- AIM OF THE TASK:
Locate every line in the records below that holds the word "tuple" and return each one.

- GIVEN INFORMATION:
((

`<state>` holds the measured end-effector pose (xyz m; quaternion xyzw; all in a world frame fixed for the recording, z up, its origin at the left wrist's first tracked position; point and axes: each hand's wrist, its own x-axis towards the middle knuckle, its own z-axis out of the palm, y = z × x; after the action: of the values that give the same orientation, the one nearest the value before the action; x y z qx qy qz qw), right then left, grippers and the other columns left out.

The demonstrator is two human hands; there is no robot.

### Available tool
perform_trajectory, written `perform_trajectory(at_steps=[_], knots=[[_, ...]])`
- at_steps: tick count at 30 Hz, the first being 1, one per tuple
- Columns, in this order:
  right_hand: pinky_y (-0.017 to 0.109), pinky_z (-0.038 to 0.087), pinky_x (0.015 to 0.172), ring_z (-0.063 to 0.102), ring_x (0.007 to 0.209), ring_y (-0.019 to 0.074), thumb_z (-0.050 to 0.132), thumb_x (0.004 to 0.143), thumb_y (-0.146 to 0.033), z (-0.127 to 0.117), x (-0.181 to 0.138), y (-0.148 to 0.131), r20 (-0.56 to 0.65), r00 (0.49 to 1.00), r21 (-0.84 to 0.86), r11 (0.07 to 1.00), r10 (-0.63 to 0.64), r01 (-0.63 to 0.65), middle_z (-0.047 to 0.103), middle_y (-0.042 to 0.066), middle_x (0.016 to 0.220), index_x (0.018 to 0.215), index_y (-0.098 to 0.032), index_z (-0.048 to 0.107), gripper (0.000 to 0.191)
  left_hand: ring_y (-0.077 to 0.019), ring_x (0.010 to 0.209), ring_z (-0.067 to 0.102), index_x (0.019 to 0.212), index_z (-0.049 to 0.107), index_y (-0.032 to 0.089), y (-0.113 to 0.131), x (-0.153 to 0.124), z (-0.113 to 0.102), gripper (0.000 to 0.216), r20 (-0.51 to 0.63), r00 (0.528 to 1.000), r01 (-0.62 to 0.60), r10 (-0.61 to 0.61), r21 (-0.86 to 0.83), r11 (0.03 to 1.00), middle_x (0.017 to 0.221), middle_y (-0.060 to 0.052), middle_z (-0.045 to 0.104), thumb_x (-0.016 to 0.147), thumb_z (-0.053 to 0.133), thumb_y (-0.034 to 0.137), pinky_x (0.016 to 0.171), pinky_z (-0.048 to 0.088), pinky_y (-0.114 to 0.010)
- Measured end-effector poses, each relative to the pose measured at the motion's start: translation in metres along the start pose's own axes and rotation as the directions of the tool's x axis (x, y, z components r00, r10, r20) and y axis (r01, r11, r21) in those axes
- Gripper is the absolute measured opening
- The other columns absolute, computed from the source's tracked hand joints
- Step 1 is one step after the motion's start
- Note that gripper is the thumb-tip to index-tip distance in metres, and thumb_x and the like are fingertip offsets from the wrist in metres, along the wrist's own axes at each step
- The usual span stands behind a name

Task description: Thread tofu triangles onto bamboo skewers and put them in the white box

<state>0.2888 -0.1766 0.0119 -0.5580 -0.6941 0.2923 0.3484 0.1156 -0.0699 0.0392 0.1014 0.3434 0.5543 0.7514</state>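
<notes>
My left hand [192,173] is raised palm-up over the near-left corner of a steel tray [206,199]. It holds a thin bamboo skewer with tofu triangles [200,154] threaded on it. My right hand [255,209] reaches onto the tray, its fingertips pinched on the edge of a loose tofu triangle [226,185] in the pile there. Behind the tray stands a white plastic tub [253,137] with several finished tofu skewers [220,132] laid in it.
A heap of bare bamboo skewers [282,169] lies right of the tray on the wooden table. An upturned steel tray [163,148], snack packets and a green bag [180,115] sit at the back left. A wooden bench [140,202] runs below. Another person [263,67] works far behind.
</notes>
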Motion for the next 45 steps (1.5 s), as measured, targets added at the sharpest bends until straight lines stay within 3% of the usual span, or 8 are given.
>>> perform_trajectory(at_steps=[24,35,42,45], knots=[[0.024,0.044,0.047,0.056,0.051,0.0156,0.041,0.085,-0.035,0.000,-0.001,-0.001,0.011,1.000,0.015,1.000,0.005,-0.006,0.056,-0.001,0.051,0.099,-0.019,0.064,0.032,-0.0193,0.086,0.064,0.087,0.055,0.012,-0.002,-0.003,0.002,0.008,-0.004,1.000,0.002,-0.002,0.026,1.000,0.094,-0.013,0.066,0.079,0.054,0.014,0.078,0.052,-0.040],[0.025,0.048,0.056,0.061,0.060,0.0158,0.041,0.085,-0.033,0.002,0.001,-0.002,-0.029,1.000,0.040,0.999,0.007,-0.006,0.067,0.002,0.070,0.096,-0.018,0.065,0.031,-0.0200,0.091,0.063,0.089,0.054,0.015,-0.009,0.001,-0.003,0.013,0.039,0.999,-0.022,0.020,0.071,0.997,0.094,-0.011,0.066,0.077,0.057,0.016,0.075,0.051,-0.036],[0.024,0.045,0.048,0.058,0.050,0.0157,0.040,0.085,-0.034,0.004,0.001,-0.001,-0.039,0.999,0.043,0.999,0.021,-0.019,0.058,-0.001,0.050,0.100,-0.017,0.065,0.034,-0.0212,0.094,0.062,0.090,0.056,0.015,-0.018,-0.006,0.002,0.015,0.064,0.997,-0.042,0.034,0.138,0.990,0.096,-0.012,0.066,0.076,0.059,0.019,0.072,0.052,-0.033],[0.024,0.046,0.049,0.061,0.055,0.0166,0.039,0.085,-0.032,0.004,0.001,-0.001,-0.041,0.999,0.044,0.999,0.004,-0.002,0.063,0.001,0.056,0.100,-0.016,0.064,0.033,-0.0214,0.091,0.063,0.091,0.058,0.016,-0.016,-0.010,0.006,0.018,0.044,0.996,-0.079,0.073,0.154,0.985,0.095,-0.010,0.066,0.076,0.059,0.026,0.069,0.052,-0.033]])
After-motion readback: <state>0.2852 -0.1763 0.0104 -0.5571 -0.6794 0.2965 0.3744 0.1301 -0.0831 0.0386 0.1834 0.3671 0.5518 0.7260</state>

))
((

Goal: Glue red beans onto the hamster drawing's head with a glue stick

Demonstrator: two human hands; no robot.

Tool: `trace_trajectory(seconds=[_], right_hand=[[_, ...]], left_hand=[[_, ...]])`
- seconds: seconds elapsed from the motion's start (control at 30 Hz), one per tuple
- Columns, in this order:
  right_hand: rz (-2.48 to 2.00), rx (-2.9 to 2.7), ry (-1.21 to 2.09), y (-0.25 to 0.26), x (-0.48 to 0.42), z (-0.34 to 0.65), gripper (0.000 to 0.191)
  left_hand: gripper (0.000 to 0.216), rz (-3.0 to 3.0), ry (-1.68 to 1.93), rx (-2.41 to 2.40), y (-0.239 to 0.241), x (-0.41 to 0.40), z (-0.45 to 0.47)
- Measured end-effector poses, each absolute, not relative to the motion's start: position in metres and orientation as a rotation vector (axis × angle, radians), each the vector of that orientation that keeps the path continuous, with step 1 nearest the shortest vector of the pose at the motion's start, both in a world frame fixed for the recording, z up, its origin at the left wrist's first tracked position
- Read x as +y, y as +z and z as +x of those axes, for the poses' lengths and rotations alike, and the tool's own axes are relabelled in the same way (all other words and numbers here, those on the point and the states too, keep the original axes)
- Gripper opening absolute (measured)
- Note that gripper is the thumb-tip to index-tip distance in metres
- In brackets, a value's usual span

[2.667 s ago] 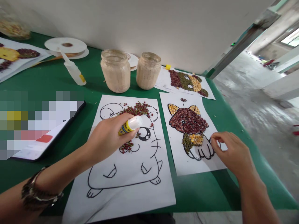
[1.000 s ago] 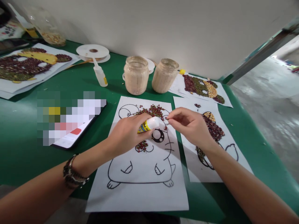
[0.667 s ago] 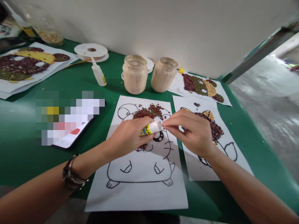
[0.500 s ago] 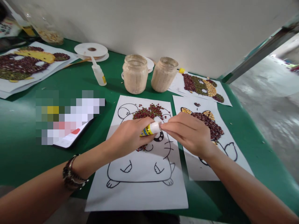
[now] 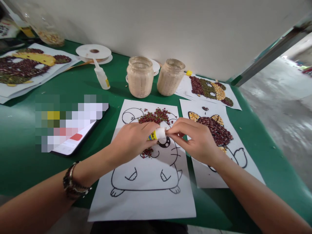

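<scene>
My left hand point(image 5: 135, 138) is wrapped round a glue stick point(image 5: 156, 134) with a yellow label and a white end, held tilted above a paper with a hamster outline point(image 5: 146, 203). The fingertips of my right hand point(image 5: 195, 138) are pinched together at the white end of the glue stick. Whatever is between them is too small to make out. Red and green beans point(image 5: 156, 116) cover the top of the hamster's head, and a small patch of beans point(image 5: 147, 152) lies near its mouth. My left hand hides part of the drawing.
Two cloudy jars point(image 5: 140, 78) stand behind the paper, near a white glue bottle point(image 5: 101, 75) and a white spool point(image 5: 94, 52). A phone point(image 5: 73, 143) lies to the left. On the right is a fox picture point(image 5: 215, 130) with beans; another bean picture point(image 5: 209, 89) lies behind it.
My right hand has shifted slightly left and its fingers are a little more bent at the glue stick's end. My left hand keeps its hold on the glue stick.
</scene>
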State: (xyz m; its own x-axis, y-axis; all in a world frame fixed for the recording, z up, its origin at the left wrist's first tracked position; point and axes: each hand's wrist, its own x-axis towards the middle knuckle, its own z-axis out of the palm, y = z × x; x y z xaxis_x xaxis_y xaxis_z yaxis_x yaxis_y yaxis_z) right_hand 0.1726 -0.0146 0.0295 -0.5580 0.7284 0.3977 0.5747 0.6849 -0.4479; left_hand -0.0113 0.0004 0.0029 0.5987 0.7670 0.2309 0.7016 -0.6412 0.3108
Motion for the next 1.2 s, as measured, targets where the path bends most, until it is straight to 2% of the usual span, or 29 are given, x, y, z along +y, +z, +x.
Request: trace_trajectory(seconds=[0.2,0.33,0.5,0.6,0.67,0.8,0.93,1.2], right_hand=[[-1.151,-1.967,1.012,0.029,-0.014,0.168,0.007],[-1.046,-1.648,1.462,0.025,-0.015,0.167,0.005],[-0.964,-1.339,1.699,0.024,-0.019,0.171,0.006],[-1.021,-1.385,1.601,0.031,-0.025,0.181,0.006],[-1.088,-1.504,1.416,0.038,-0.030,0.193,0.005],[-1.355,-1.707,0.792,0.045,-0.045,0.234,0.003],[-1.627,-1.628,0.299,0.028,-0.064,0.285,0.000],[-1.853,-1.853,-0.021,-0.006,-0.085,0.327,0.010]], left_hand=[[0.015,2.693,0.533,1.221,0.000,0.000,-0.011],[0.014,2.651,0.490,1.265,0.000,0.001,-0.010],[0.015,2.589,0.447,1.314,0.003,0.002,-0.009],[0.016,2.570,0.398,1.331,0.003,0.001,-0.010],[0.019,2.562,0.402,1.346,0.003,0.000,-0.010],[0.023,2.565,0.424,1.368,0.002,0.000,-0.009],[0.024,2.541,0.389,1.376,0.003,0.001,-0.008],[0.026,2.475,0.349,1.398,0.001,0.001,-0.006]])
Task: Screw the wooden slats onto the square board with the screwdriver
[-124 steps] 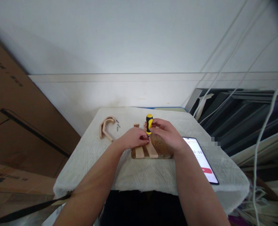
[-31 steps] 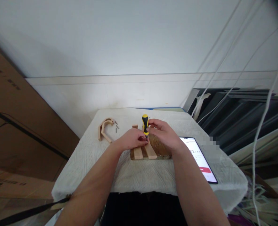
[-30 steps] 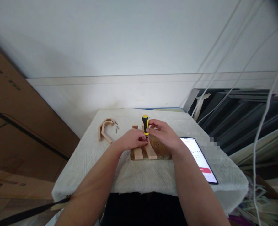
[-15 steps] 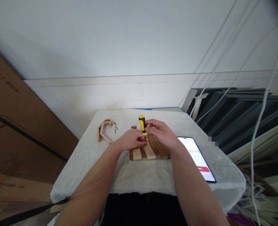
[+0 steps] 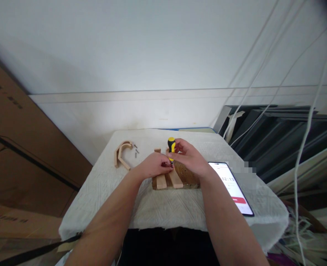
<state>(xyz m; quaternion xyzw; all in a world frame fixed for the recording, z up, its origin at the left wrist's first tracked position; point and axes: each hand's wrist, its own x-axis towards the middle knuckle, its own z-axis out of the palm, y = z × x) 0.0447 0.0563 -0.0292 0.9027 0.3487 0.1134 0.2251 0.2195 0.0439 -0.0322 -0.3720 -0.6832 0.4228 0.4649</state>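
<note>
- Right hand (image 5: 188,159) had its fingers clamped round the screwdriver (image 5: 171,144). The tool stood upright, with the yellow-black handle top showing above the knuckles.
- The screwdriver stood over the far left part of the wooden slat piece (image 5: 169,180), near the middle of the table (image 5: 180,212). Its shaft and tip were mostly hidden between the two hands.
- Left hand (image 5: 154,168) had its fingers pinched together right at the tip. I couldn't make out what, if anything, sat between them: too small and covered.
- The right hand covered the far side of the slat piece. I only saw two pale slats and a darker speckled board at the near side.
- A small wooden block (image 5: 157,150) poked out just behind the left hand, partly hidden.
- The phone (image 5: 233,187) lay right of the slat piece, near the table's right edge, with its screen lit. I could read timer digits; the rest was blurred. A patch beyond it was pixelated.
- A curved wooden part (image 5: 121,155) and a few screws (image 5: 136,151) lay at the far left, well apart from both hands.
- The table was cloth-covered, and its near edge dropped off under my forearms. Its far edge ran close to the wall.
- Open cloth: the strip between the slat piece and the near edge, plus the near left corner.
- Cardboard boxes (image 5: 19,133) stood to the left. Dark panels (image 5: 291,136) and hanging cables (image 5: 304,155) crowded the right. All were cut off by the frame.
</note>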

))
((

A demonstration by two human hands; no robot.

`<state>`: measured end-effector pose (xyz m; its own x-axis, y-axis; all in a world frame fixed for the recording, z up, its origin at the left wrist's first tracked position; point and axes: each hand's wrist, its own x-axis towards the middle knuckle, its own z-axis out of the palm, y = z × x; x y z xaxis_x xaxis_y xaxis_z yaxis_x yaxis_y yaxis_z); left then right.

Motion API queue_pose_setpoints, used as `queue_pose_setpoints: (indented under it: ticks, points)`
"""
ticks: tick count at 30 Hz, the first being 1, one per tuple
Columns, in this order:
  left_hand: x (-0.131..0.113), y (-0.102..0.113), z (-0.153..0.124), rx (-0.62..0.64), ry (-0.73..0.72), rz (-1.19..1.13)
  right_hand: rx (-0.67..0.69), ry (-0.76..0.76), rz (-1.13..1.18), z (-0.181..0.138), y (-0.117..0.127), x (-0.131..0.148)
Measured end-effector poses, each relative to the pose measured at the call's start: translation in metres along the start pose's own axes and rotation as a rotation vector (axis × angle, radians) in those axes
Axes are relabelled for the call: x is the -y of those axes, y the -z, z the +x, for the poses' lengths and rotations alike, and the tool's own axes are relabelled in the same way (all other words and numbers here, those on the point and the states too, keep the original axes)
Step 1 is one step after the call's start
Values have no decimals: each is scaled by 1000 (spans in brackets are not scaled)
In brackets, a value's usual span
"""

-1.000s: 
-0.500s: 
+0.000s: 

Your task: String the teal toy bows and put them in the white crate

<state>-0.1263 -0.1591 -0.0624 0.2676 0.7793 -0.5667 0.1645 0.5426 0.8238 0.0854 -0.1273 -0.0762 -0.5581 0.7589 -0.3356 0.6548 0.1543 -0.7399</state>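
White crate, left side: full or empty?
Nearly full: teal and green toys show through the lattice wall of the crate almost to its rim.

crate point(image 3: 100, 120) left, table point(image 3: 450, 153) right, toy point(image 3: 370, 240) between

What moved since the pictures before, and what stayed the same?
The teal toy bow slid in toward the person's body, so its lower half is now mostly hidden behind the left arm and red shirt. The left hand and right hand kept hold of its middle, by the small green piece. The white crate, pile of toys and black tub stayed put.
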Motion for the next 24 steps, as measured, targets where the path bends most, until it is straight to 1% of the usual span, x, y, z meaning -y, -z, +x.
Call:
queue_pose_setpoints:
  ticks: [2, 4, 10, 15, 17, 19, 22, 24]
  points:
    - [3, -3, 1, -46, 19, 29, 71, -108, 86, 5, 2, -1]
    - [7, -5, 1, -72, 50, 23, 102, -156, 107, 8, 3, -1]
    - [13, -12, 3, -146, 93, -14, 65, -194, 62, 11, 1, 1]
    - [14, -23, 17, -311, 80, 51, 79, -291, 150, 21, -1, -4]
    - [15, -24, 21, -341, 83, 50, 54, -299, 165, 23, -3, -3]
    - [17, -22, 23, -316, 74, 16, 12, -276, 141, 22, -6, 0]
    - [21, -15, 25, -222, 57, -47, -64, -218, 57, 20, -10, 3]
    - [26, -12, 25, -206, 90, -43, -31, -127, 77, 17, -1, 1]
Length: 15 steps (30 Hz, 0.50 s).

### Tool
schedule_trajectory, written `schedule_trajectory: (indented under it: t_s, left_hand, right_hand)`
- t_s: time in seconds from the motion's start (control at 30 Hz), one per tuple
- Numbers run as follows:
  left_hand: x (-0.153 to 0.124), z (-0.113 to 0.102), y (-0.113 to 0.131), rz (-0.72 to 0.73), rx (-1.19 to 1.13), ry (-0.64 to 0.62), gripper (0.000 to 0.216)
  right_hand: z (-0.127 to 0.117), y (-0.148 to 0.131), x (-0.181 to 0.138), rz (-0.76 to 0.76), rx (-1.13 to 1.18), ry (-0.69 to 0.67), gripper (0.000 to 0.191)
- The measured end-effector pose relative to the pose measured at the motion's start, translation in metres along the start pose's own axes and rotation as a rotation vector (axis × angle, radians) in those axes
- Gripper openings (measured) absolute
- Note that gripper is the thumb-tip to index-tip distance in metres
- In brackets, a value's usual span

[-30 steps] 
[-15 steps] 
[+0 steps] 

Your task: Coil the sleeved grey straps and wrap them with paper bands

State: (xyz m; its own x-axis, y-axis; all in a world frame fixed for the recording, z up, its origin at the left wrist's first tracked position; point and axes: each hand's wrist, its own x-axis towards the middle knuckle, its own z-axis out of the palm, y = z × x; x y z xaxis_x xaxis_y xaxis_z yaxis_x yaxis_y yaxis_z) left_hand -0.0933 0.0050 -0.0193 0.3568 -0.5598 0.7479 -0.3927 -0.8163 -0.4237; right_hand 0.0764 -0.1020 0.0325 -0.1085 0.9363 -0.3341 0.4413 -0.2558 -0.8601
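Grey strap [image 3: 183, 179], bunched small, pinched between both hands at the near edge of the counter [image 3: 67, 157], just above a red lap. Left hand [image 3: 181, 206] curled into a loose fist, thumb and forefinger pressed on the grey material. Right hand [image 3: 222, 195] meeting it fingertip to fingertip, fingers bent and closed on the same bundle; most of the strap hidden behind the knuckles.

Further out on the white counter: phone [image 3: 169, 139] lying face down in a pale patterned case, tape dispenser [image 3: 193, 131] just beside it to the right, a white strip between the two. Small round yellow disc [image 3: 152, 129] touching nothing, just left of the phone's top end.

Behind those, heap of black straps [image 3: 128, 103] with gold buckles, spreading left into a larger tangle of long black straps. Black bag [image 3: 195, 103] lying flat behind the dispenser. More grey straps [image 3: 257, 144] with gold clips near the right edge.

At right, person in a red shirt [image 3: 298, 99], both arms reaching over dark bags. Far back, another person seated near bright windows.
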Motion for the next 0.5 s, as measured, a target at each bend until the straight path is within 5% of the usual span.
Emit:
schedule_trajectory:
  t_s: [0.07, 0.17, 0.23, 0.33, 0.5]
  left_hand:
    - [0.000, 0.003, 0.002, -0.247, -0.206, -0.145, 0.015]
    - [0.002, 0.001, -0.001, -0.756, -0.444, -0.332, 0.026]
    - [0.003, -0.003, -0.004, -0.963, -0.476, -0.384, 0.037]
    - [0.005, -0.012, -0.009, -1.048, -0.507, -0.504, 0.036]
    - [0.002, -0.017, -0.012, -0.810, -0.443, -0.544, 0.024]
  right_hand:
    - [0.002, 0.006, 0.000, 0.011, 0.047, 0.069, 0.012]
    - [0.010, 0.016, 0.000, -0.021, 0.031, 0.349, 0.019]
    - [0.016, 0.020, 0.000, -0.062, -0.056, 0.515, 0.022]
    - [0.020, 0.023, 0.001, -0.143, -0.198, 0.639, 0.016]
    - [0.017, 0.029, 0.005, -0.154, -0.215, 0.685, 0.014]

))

- THE ANSWER:
- at_steps: tick count at 30 Hz, the first being 1, one per tuple
- seconds: seconds elapsed from the motion's start (control at 30 Hz), one per tuple
ticks: tick count at 30 Hz, the first being 1, one per tuple
- t_s: time in seconds from the motion's start (control at 30 Hz), one per tuple

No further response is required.